Clunas constructs his own history of Chinese painting by looking at different audiences through time – scholars, emperors, merchants, and then, in the republican era, the ‘nation’ and the ‘people’. Many of the illustrations are of figurative paintings, and dwell on the way viewing itself was a pictorial subject; images of paintings are often ‘embedded’ in other paintings, for instance. Art historians have conveniently ignored the intellectual precedent set by Chinese painting, Clunas argues, so that they might show modernity as an entirely Western creation. Painters in East Asia were reflecting on conventions of representation centuries before European artists did so. Expanding the definition of ‘Chinese painting’ means including many artists who have been ignored, or who were expelled from the canon as part of the quest for a pure and recognisable style. Two curious examples point to the great variety in Chinese art: the 19th-century painter known as Lamqua, whose oil portraits of Hong merchants share the academic Victorian style of his teacher, the itinerant English painter George Chinnery, and, a century earlier, the Milanese painter Giuseppe Castiglione, who spent most of his career in China working under the name Lang Shining. His influence led to European naturalistic tendencies infiltrating the ‘purity’ of Chinese painting.

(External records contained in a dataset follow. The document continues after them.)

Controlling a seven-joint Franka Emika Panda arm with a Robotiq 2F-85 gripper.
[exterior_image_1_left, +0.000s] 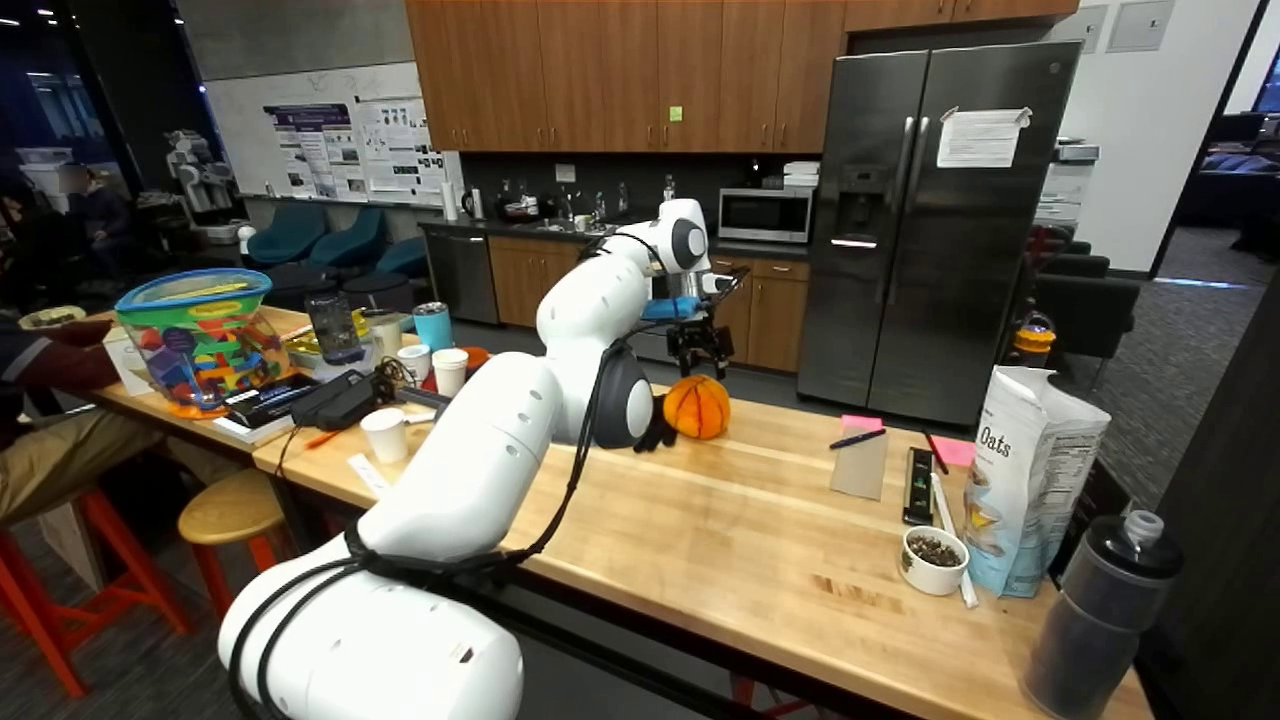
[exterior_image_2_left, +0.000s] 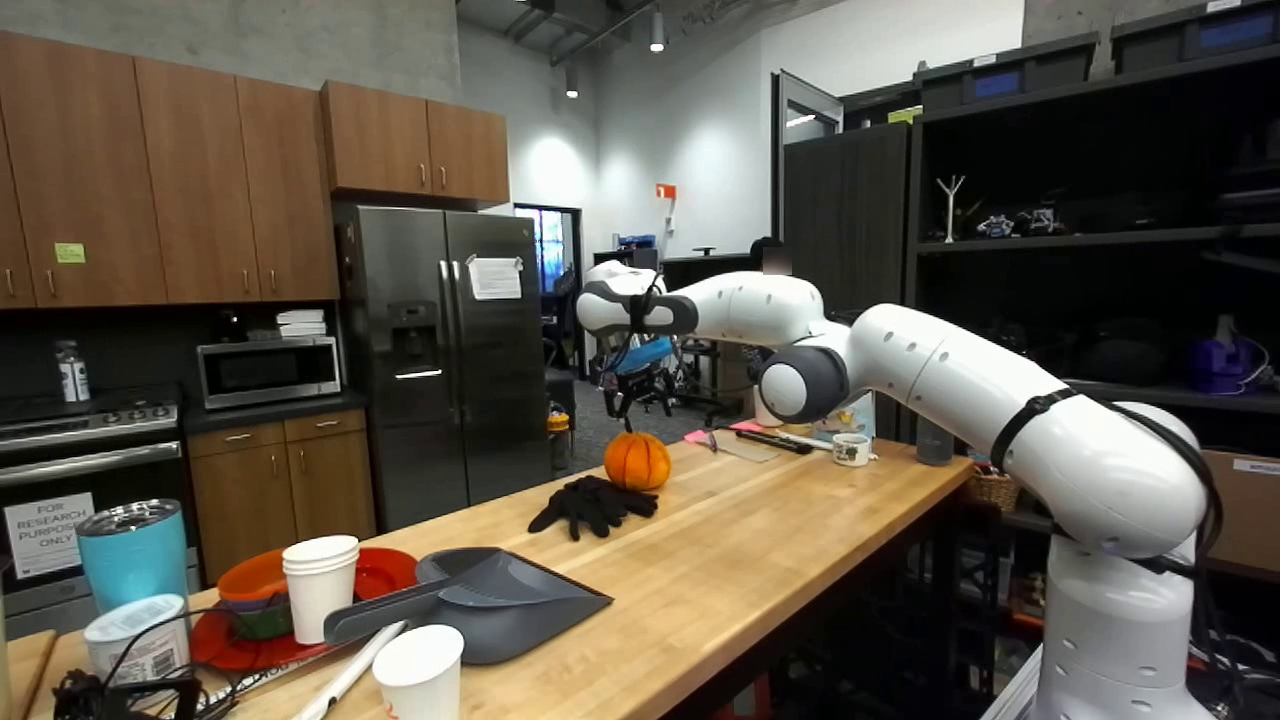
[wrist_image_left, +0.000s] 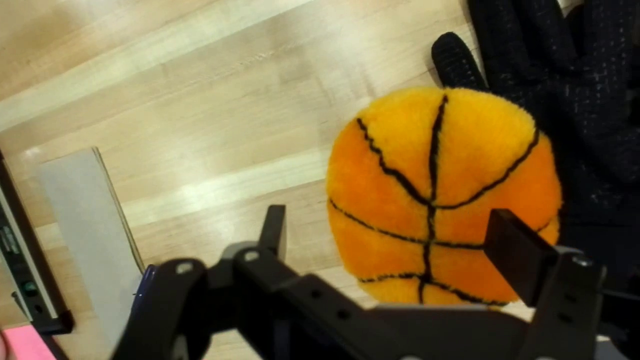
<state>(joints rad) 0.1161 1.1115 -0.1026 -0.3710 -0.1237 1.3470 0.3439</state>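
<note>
Two fingers stand apart. Wrist view: plush basketball below, one of them overlapping its four o'clock edge; lowering off-centre could squash it. In an exterior view: black glove crowding its half-past-seven side could get pinched too.

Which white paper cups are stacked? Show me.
In an exterior view, the stack beside the dustpan handle: several rims show. The cup nearer the camera shows only one.
</note>
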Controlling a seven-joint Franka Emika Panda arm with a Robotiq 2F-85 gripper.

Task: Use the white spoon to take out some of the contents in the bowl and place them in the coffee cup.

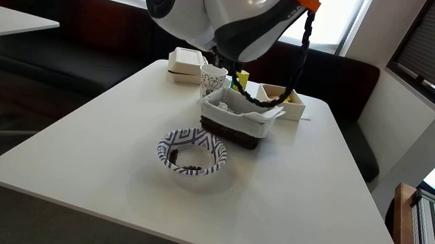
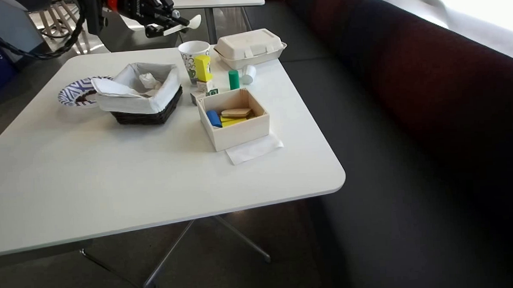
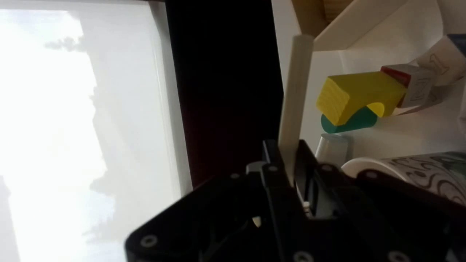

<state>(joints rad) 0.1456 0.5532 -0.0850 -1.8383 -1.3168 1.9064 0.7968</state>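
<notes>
My gripper (image 3: 287,153) is shut on the handle of the white spoon (image 3: 296,83). In an exterior view the gripper (image 2: 181,24) holds the spoon (image 2: 195,21) nearly level, head outward, above the table. The spoon's head appears above the coffee cup (image 2: 191,62) in that view; whether anything lies on it is too small to tell. The cup (image 1: 212,78) stands upright; it also shows in the wrist view (image 3: 429,174). The patterned bowl (image 1: 194,136) sits near the table's middle with several dark brown bits (image 1: 173,156) inside. The basket partly hides the bowl (image 2: 73,92) in an exterior view.
A lined wicker basket (image 1: 231,117) stands between bowl and cup. A wooden box of blocks (image 2: 243,136), a yellow block (image 2: 202,68), a green cylinder (image 2: 234,80), a small white cup (image 2: 248,74) and a closed takeaway box (image 2: 243,47) stand around the coffee cup.
</notes>
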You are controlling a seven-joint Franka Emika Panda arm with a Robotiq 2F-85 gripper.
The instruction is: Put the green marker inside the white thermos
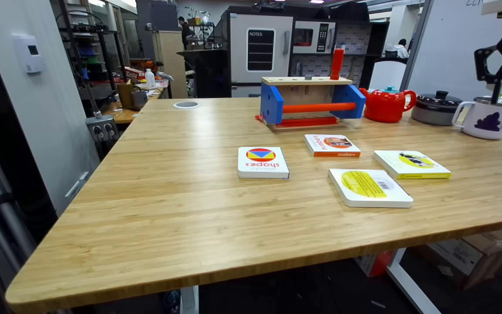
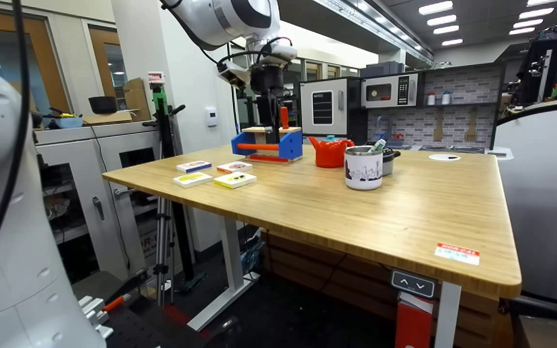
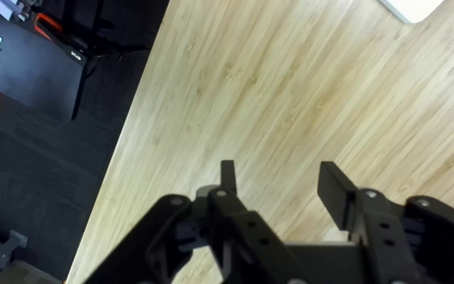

Clunas’s globalising approach undermines the old idea that Westerners can never truly understand Chinese painting. After a couple of days looking at the collection at Taipei, European painting began to seem to me gaudy and kitsch, too much obsessed with originality and optical realism. Clunas points out that it’s still seen as natural for the Chinese scrolls in the UK to be held in the British Museum rather than the National Gallery, but rather than misclassification, the first barrier to understanding Chinese painting is the difficulty of seeing the works themselves.